**ABOUT THIS EXERCISE:** Reproduce the lines of the material exactly, excluding every image.

**DATA:**
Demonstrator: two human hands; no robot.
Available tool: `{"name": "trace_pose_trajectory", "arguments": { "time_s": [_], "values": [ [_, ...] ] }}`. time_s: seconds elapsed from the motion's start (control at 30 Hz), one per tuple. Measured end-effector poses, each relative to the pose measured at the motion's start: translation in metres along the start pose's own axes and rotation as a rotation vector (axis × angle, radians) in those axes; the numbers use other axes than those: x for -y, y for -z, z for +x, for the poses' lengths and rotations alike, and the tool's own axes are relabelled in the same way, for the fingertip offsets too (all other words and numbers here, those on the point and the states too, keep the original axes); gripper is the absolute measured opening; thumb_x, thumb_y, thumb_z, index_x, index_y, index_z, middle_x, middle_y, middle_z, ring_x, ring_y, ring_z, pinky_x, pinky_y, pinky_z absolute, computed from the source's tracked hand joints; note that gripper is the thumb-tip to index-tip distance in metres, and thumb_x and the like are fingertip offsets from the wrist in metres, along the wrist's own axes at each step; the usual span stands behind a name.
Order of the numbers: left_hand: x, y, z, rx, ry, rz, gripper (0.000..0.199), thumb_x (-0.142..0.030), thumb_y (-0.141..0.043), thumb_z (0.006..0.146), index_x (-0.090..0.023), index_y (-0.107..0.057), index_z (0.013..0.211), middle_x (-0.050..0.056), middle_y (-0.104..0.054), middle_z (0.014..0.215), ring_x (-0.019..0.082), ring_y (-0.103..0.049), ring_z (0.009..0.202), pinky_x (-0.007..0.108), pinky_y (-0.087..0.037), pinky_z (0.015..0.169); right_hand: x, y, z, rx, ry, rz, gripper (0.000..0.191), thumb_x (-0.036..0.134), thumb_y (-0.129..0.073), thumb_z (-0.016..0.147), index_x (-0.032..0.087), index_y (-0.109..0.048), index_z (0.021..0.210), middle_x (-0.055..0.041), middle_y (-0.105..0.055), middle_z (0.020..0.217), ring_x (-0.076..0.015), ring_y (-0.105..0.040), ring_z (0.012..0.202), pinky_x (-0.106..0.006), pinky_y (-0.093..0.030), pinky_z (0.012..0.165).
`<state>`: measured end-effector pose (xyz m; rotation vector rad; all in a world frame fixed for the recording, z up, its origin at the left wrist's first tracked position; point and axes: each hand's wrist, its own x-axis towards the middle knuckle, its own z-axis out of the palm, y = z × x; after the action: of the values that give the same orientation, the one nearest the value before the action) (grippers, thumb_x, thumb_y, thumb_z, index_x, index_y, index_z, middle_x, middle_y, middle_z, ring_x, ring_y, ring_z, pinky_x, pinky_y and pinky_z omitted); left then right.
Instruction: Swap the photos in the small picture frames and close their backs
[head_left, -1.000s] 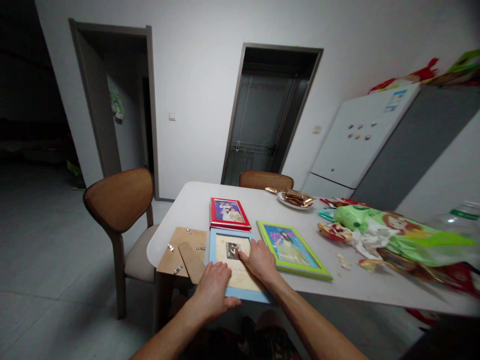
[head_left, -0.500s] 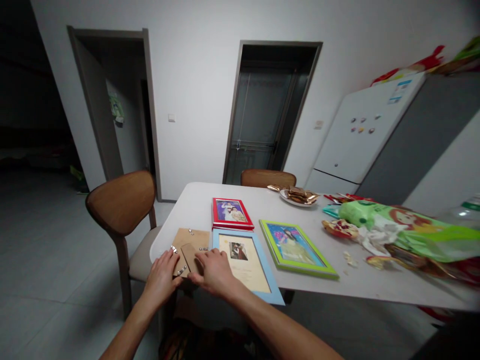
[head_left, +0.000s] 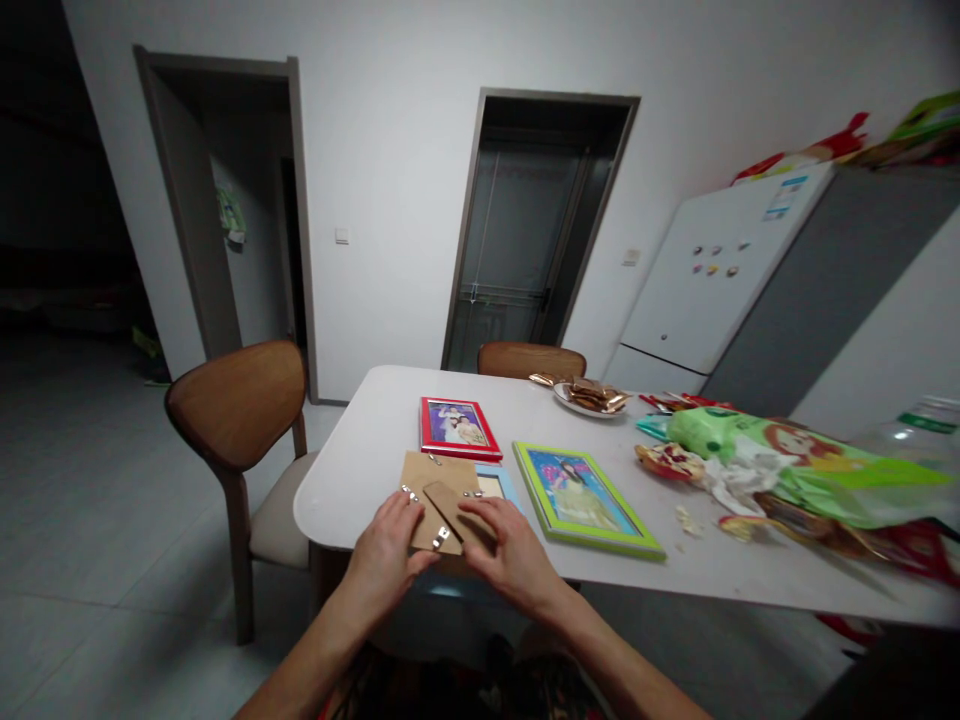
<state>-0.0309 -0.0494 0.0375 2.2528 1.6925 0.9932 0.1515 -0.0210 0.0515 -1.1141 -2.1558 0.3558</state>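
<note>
A brown picture frame backing board (head_left: 420,472) is between my hands, its metal clips and fold-out stand leg (head_left: 444,508) facing up. My left hand (head_left: 384,552) grips the left edge, with the thumb at the near corner. On the opposite side, my right hand (head_left: 516,558) has its fingers and thumb closed on the board's right edge by the leg. The board covers most of the light blue picture frame (head_left: 508,488), whose right edge shows; whether the two touch I cannot tell. A red picture frame (head_left: 491,452) lies just beyond, and a lime green one (head_left: 551,512) to the right.
Farther back on the white table (head_left: 341,465) stands a plate (head_left: 574,405) of gold-wrapped packets. Opened pomegranate (head_left: 670,462), crumpled tissue (head_left: 750,478) and a green bag (head_left: 840,470) crowd the right side. One wooden chair (head_left: 238,405) stands left, another (head_left: 532,360) behind the table.
Both hands have carried the backing board to the right, from beside the blue frame to over it. The view has shifted slightly.
</note>
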Motion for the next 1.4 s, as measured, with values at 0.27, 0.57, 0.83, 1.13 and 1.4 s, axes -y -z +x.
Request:
{"name": "trace_pose_trajectory", "arguments": {
  "time_s": [0.27, 0.57, 0.83, 1.13, 1.4],
  "values": [
    [-0.029, -0.034, 0.002, 0.177, -0.033, -0.026, 0.038, -0.025, -0.062, 0.066, -0.017, -0.049, 0.100, 0.011, -0.048, 0.116, 0.024, -0.040, 0.113, 0.039, -0.032, 0.096, -0.035, 0.022, -0.033, 0.047, -0.101, -0.035, 0.038, 0.018, -0.050, 0.060, 0.020, -0.058, 0.097, -0.0064, -0.057, 0.098, -0.0201, -0.050, 0.094, -0.034, -0.037, 0.085],
    [-0.021, -0.042, 0.001, 0.172, -0.030, 0.015, 0.028, -0.026, -0.058, 0.068, -0.018, -0.051, 0.094, 0.009, -0.052, 0.109, 0.024, -0.045, 0.105, 0.041, -0.036, 0.089, -0.047, 0.007, -0.032, 0.038, -0.087, -0.065, 0.035, 0.016, -0.050, 0.060, 0.020, -0.060, 0.093, -0.0070, -0.057, 0.099, -0.0199, -0.049, 0.095, -0.034, -0.036, 0.085],
    [-0.021, -0.040, -0.008, 0.226, -0.043, 0.049, 0.042, -0.034, -0.061, 0.066, -0.017, -0.050, 0.103, 0.013, -0.045, 0.123, 0.027, -0.037, 0.116, 0.046, -0.026, 0.096, -0.051, -0.004, -0.039, 0.029, -0.071, -0.231, 0.033, 0.019, -0.050, 0.062, 0.019, -0.060, 0.093, -0.0072, -0.055, 0.101, -0.0208, -0.047, 0.096, -0.035, -0.033, 0.085],
    [-0.020, -0.042, -0.011, 0.292, -0.061, 0.075, 0.042, -0.032, -0.063, 0.063, -0.016, -0.051, 0.101, 0.013, -0.043, 0.126, 0.026, -0.034, 0.119, 0.048, -0.022, 0.097, -0.061, 0.003, -0.016, 0.052, -0.152, -0.393, 0.031, 0.024, -0.041, 0.075, 0.019, -0.060, 0.099, -0.0082, -0.055, 0.100, -0.0196, -0.046, 0.093, -0.031, -0.032, 0.082],
    [-0.015, -0.047, -0.011, 0.287, -0.060, 0.066, 0.042, -0.033, -0.062, 0.065, -0.018, -0.050, 0.101, 0.012, -0.043, 0.126, 0.025, -0.034, 0.119, 0.048, -0.022, 0.097, -0.073, 0.000, -0.001, 0.115, -0.230, -0.552, 0.026, 0.021, -0.039, 0.077, 0.017, -0.063, 0.085, -0.0091, -0.054, 0.094, -0.0192, -0.045, 0.089, -0.026, -0.031, 0.077]
  ]
}}
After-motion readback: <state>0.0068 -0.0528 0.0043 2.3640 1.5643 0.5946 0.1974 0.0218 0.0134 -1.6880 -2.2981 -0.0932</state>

**RESULT:**
Demonstrator: two human hands; no robot.
Available tool: `{"name": "trace_pose_trajectory", "arguments": { "time_s": [_], "values": [ [_, ...] ] }}`. time_s: seconds elapsed from the motion's start (control at 30 Hz), one per tuple. Measured end-effector poses, each relative to the pose measured at the motion's start: translation in metres along the start pose's own axes and rotation as a rotation vector (axis × angle, radians) in those axes; the numbers use other axes than those: x for -y, y for -z, z for +x, for the poses' lengths and rotations alike, and the tool's own axes are relabelled in the same way, for the fingertip offsets too (all other words and numbers here, those on the point and the states too, keep the original axes); gripper is the absolute measured opening; thumb_x, thumb_y, thumb_z, index_x, index_y, index_z, middle_x, middle_y, middle_z, ring_x, ring_y, ring_z, pinky_x, pinky_y, pinky_z absolute, computed from the source's tracked hand joints; note that gripper is the thumb-tip to index-tip distance in metres, and thumb_x and the like are fingertip offsets from the wrist in metres, along the wrist's own axes at each step; the usual span stands behind a name.
Order of the numbers: left_hand: x, y, z, rx, ry, rz, gripper (0.000..0.199), thumb_x (-0.142..0.030), thumb_y (-0.141..0.043), thumb_z (0.006..0.146), index_x (-0.090..0.023), index_y (-0.107..0.057), index_z (0.013..0.211), middle_x (-0.050..0.056), middle_y (-0.104..0.054), middle_z (0.014..0.215), ring_x (-0.019..0.082), ring_y (-0.103..0.049), ring_z (0.009..0.202), pinky_x (-0.007..0.108), pinky_y (-0.087..0.037), pinky_z (0.015..0.169); right_hand: x, y, z, rx, ry, rz, gripper (0.000..0.191), thumb_x (-0.036..0.134), thumb_y (-0.129..0.073), thumb_z (-0.016..0.147), index_x (-0.032..0.087), index_y (-0.109..0.048), index_z (0.021..0.210), middle_x (-0.055..0.041), middle_y (-0.105..0.055), middle_z (0.020..0.217), ring_x (-0.076..0.015), ring_y (-0.105..0.040), ring_z (0.012..0.202), pinky_x (-0.106..0.006), pinky_y (-0.093..0.030), pinky_z (0.012..0.165).
`<state>`: measured end-effector pose (xyz m; rotation vector rad; all in a world frame fixed for the recording, z up, its origin at the left wrist's first tracked position; point and axes: each hand's wrist, its own x-axis towards the middle knuckle, its own z-axis out of the palm, y = z × x; after the action: of the values that give the same orientation, the one nearest the value before the action) (grippers, thumb_x, thumb_y, thumb_z, index_x, index_y, index_z, middle_x, middle_y, middle_z, ring_x, ring_y, ring_z, pinky_x, pinky_y and pinky_z omitted); left then right.
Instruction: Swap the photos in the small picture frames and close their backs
[head_left, -1.000s] 
[head_left, -0.500s] 
[head_left, +0.000s] 
<state>-0.0309 -0.0494 0.0375 2.2528 1.6925 0.9932 0.1515 -0.0210 0.0515 -1.1141 -2.1558 0.3558</state>
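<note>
A brown picture frame backing board (head_left: 420,472) is between my hands, its metal clips and fold-out stand leg (head_left: 444,508) facing up. My left hand (head_left: 384,552) grips the left edge, with the thumb at the near corner. On the opposite side, my right hand (head_left: 516,558) has its fingers and thumb closed on the board's right edge by the leg. The board covers most of the light blue picture frame (head_left: 508,488), whose right edge shows; whether the two touch I cannot tell. A red picture frame (head_left: 491,452) lies just beyond, and a lime green one (head_left: 551,512) to the right.
Farther back on the white table (head_left: 341,465) stands a plate (head_left: 574,405) of gold-wrapped packets. Opened pomegranate (head_left: 670,462), crumpled tissue (head_left: 750,478) and a green bag (head_left: 840,470) crowd the right side. One wooden chair (head_left: 238,405) stands left, another (head_left: 532,360) behind the table.
Both hands have carried the backing board to the right, from beside the blue frame to over it. The view has shifted slightly.
</note>
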Motion for the next 1.4 s, as measured, with values at 0.27, 0.57, 0.83, 1.13 and 1.4 s, axes -y -z +x.
Request:
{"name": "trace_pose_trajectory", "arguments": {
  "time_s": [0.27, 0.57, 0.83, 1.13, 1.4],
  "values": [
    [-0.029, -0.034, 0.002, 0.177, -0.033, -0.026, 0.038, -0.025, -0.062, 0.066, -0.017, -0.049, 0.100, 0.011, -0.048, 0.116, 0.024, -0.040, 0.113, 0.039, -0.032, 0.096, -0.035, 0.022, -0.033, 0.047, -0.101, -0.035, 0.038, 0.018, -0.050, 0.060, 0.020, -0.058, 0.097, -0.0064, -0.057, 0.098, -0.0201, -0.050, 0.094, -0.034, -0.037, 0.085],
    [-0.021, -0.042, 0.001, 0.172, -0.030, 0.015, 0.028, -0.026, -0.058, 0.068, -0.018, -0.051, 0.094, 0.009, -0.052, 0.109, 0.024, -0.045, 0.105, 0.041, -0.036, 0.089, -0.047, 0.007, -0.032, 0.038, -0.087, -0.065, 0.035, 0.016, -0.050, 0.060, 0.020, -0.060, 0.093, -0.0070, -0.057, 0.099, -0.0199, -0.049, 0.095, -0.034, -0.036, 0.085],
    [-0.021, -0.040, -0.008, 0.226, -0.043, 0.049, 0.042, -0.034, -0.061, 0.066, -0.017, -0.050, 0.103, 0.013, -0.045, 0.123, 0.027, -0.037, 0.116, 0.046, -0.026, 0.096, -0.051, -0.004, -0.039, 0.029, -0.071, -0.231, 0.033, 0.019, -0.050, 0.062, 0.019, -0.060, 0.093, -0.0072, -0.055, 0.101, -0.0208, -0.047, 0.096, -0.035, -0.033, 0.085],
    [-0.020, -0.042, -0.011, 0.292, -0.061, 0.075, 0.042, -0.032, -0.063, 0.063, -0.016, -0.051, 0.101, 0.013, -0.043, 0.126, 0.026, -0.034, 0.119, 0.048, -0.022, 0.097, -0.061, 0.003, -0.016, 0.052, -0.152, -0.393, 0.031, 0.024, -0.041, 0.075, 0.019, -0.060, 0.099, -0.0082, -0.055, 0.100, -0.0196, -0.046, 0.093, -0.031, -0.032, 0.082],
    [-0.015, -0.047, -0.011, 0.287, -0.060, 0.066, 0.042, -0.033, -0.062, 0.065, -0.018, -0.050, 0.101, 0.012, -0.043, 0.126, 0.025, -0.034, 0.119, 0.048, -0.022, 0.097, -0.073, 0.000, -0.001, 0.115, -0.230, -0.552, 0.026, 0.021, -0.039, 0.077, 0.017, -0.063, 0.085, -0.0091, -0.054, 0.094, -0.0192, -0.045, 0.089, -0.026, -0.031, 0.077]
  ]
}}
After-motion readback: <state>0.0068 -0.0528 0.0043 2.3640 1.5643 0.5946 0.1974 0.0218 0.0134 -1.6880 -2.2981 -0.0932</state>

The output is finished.